### EXERCISE GOAL:
Tell me how many lines in the data below hold the string "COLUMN", and say nothing else.

### INFORMATION SHOWN:
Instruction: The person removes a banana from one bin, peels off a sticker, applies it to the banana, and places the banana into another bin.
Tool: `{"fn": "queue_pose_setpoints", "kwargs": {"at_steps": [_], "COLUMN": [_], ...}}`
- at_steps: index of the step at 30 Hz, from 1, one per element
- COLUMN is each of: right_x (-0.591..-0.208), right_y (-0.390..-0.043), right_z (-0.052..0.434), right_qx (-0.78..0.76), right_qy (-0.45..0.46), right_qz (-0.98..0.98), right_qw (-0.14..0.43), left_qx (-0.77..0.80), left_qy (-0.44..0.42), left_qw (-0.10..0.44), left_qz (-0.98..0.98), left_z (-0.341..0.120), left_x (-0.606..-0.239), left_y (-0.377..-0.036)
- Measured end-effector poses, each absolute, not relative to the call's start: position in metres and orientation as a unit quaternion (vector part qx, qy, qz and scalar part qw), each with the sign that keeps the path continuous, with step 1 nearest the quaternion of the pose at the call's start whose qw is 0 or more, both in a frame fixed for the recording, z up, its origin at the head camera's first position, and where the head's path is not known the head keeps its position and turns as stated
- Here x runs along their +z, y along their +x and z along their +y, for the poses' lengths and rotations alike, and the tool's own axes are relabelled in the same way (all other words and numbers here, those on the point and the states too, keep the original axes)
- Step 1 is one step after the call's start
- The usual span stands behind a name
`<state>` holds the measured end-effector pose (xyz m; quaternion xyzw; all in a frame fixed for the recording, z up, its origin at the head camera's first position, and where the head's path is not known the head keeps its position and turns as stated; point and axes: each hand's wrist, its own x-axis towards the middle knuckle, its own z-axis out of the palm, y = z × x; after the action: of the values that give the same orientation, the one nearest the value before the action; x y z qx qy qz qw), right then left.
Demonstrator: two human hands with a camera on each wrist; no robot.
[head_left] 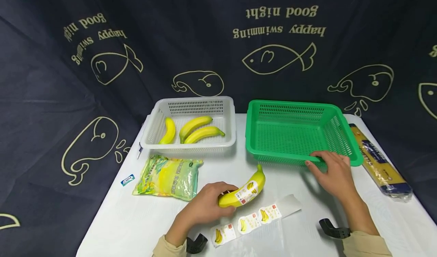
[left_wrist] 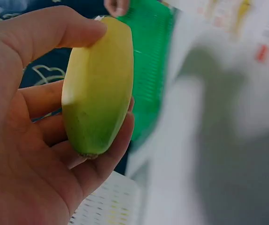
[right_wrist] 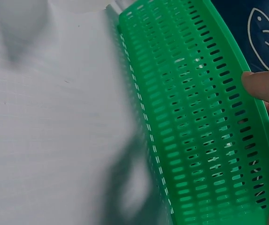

### ANSWER TO THE EXERCISE:
2